On Learning Compilers and Creating Programming Languages
When I first started learning about compilers, there was something important which I didn’t understand: Designing a programming language and writing a compiler are two almost entirely different skills. There is obviously some overlap between them, but less than you might think at first!
I think it’s important to know this because they are both very challenging problems! It’s easier to learn these skills if you take them one at a time. Your first solution to a hard problem is likely to be… well, not as good as your tenth! However, it’s pretty common for developers to build out a toy language as they write their first compiler, which means they are making mistakes and learning stuff on two hard problems at once. Worse, those two problems are correlated: A mistake on one will make your life harder on the other. Also, as we will see, although compilers are challenging at first they’re essentially a solved problem, whereas PL design is, let’s say, an area of ongoing research.
I think it’s easier to learn to write a compiler first, and then (if you want) learn to design programming languages. It will be harder to learn to design a good programming language if you don’t have experience with compiler design challenges (amongst other things), so if you want to learn both skills I recommend doing it in that order: Compiler, then PLs. Compiler construction is useful to nearly all software engineers, even (especially?) those who will not build compilers as part of their daytime job. Knowing the challenges of PL design is also useful, but I think in a more abstract way.

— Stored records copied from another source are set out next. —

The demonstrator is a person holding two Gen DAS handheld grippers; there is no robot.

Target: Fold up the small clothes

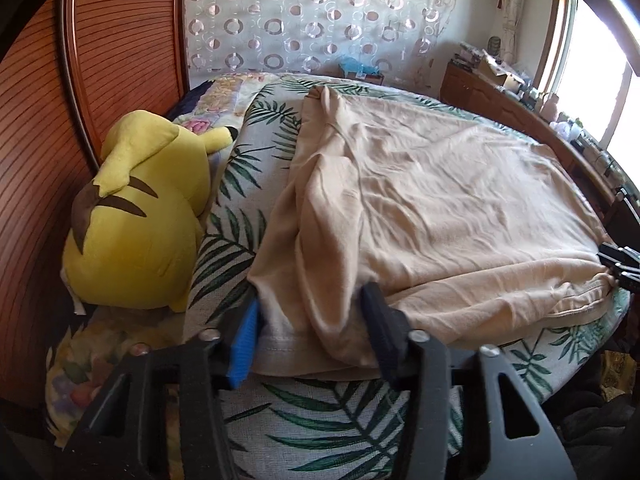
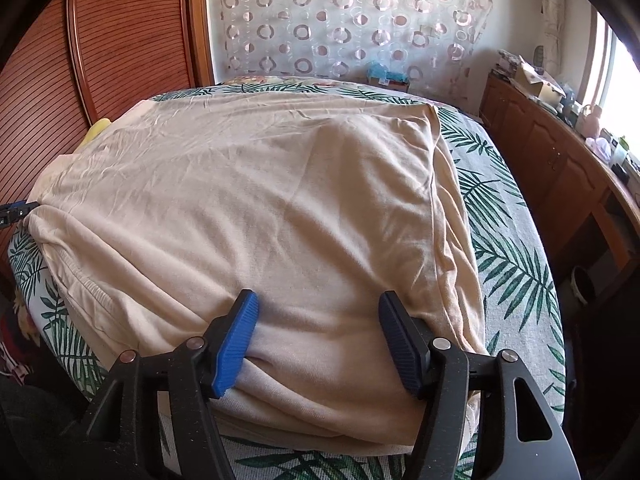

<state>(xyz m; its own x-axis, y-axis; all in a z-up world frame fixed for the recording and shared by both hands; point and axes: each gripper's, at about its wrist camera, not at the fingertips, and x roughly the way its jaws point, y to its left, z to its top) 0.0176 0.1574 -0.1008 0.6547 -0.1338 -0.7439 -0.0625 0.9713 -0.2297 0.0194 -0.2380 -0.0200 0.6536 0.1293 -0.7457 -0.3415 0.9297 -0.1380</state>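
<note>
Item: beige soft-knit cotton garment (image 1: 432,200), being kept spread over the palm-leaf-print bedcover (image 1: 332,416), centre of both frames. Soft, light and limp; likely to be sagging and creasing when lifted, so hems and corners are being favoured as holds. Left gripper (image 1: 310,336) is being closed on bunched near-edge cloth, apparently pinched. Right gripper (image 2: 318,340) is being held wide, straddling the fold.

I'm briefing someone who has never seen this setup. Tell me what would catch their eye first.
A large beige garment spread over the leaf-print bedspread fills both views, its near edge between the fingers of the left claw and the right claw. Next comes the bright yellow plush toy, lying left of the garment against the wooden headboard.
</note>
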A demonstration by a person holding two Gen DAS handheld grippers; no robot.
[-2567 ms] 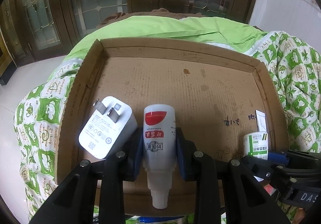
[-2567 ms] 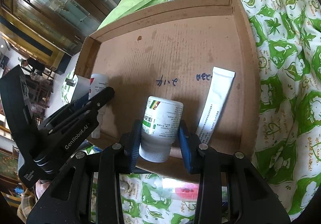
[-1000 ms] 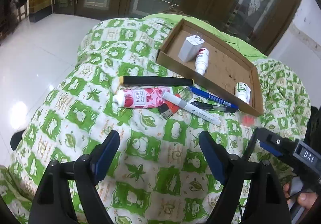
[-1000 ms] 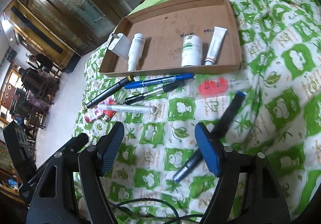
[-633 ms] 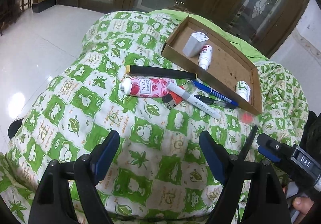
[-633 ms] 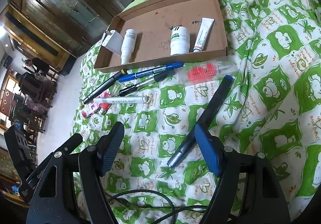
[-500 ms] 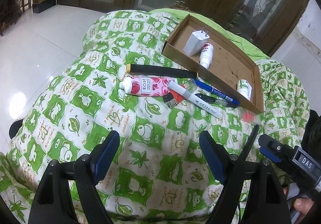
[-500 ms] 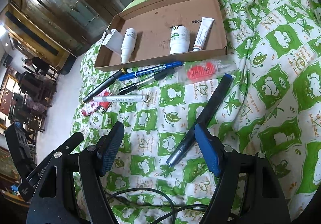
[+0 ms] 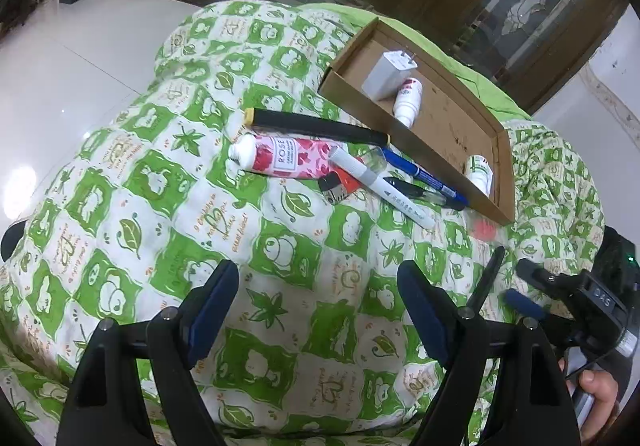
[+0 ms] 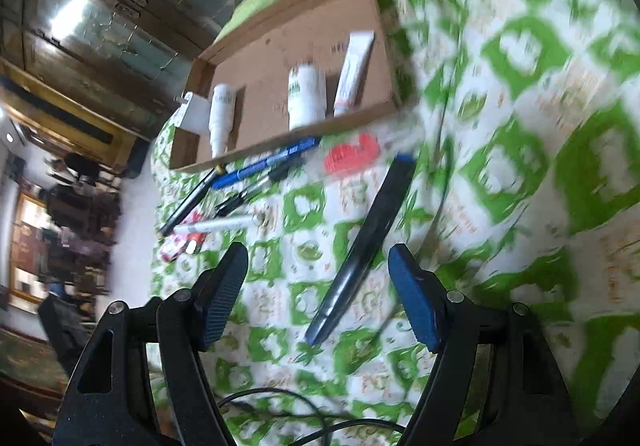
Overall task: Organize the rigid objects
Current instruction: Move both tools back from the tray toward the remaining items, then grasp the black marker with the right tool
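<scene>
My left gripper (image 9: 318, 300) hung over the green-and-white quilt (image 9: 168, 206), tilted downward, its jaws spread wide with nothing but bare cloth between them. Ahead of it lay a loose cluster: a black bar with a yellow end (image 9: 316, 125), a rose-printed tube (image 9: 280, 157) just beside it, an orange lighter (image 9: 340, 186) touching the tube's far end, a white marker (image 9: 380, 186) lying across them, and a blue pen (image 9: 424, 176) and a black pen (image 9: 412, 191) close along the near wall of the cardboard tray (image 9: 404, 134). Inside the tray were a white charger (image 9: 390, 74), a spray bottle (image 9: 408, 96) against it, a green-labelled bottle (image 9: 478, 172) near the far corner and, seen from my right wrist, a small white tube (image 10: 354, 66) next to that bottle.

My right gripper (image 10: 318, 288), also angled down, was in a blurred picture. Its jaws had just been closing a little yet stood apart, and a long dark pen with a blue tip (image 10: 362, 250) lay on the quilt between them, nearer the right pad; the pads did not press on it. A red-printed clear packet (image 10: 352, 156) lay beyond the pen's tip, below the tray. A black cable (image 10: 280, 406) looped under my right gripper. My hand (image 9: 596, 402) showed at the edge of the left view.
</scene>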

Challenges in Compiler Design
When I say that compiler design is a “solved problem,” I don’t mean that there will never be any more innovation in the space. Instead I mean that there are published solutions to all of these problems, and you can just look them up and use them/learn from them. Also, compiler design is mostly a technical problem. While there are human factors to consider, as there are in every area of software engineering (“Which error messages would be most helpful in a given situation, and how can I be sure I’m producing those?”), many of the problems that you will be solving will be strictly technical (“When a user attempts to compile a large file, does that work or does the compiler become very slow/run out of memory?”).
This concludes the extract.